* The task *
State how many lines in the listing below include the word "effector". Give nothing but the number.
==*==
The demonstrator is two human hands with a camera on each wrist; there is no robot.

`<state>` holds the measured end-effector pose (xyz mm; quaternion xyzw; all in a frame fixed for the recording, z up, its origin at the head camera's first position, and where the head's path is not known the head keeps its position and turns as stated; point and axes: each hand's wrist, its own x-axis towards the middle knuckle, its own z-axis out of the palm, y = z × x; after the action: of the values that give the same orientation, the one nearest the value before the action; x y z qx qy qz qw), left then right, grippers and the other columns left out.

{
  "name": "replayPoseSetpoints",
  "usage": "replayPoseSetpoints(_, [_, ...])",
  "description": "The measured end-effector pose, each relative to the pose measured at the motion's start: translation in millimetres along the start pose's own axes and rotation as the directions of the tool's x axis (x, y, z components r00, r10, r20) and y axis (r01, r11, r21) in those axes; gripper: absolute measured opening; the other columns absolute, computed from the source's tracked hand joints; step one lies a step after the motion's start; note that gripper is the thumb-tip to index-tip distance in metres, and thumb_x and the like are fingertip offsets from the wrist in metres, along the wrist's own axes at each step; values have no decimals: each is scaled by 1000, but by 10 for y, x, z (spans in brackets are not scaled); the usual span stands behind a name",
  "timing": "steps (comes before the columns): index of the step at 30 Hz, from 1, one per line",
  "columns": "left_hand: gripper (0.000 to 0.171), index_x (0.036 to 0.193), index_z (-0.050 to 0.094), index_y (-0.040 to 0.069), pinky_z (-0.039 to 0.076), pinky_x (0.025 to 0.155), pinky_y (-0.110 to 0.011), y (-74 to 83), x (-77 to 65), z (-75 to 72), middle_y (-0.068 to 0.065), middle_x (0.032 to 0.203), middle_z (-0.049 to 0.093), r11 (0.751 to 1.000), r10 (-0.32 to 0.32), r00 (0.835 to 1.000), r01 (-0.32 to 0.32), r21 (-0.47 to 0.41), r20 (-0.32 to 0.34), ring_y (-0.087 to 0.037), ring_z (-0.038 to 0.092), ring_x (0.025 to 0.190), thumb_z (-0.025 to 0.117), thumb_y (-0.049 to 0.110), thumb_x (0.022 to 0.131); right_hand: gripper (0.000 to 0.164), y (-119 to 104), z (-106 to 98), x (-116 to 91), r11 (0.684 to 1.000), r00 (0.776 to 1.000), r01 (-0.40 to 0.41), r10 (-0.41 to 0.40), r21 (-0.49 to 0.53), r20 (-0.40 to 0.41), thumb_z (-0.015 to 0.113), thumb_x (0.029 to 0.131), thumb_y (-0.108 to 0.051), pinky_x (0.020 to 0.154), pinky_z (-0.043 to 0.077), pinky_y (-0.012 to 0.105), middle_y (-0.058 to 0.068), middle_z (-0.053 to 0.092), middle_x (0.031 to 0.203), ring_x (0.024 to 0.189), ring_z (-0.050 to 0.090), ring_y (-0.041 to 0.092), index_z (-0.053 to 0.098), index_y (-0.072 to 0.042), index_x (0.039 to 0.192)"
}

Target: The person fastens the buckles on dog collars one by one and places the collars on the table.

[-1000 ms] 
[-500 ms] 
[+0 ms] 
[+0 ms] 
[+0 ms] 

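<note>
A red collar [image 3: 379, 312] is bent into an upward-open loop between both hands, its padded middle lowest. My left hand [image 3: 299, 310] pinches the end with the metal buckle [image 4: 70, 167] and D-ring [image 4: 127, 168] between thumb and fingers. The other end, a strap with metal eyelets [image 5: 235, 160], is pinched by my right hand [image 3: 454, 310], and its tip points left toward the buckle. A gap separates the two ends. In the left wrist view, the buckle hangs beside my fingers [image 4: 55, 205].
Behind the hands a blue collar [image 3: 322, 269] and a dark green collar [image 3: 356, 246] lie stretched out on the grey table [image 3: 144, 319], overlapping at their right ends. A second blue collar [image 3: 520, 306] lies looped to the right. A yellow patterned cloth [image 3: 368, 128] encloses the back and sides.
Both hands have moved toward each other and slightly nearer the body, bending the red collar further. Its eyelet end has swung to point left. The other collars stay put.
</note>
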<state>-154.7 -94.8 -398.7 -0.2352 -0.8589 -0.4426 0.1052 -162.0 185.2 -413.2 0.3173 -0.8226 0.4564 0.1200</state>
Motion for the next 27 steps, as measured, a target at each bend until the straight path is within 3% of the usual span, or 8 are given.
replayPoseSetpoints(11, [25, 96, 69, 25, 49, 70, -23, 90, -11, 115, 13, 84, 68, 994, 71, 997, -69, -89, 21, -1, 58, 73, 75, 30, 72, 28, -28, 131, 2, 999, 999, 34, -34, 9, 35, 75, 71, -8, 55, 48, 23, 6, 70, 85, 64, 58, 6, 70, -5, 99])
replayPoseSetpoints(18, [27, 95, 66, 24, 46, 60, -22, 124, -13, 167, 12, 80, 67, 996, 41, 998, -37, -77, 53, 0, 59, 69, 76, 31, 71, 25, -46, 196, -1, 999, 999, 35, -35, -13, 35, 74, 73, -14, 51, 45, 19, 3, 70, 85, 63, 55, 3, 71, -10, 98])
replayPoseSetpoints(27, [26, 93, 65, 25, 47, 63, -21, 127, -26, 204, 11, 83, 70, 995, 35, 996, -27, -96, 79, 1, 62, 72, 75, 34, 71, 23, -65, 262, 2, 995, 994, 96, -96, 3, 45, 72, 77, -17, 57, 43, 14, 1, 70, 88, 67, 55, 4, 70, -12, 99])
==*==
* Completed exercise *
2